/re2dfa

Convert regex(es) to dfa

Primary LanguageRust

Features

There were a lot of other components in this repository, including some benchmarks comparing speed with regex, and a derive proc macro that works on enum. They are now removed because they are actually never used, and maintaining them takes too much time.

Now only the core components of re2dfa are left. The process how re2dfa works is shown in src/lib.rs, and each component can also be used separately.

The goal of re2dfa is to convert a set of regexes into a dfa that can be used in the implementation of a compiler's lexer. The effect of this dfa is equivalent to: use all the regexes to match the input string in turn, select the one with the longest match result as the result; if there are multiple results with the same length, select the first regex in these results.
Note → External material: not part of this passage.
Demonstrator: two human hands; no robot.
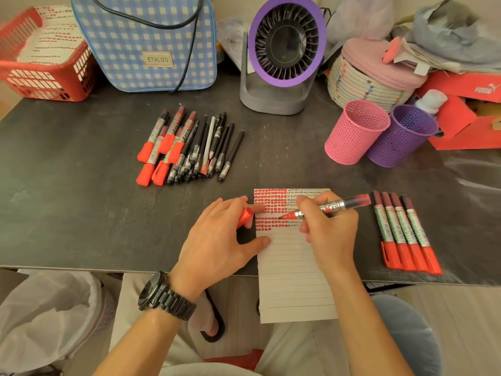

In addition to this core function, the only remaining feature that has no practical use is to show the graphics of nfa or dfa with a dot file. An executable named show_fa is provided, you can run it with:

$ cargo run --example show_fa -- --help

Or run a specific example, this regex match all strings consisting of alternating 0 and 1:

$ cargo run --example show_fa -- '0?(10)*1?' --nfa 'a.dot' --raw_dfa 'b.dot' --dfa 'c.dot'

The images in a.dot, b.dot and c.dot may look like the following 3 images (for better display effect on this website, I rendered them in the horizontal direction):

Note that in the second image, state 3 is a dead state, which is eliminated in the minimization of dfa.

Regex

re2dfa supports a subset of regex, here are a few points that fail to meet the regex standards:

  1. {n},{m,n},^,$ are not supported. But {,},^,$ still need using \ to escape.
  2. () has no effect on grouping. Actually we have no concept of grouping.
  3. Only support greedy matching. In current implementation, ".*?" can't be parsed.
  4. Although \s,\d,\w are supported,\S,\D,\W are not.
  5. . match all characters, instead of all characters except \n. If you want to match all characters except \n, please use [^\n].
  6. Doesn't support multi-byte character inside []. For example, [你好] will be rejected.

There is no guarantee that all other standards in regex are properly implemented, either.

Character set

re2dfa works on bytes (u8) only. However, you can still match a character with multiple bytes. It is just a simple concatenation.

However, items like \s,\d,\w are restricted to ascii. And . simply match any byte in 0, 1, ..., 255.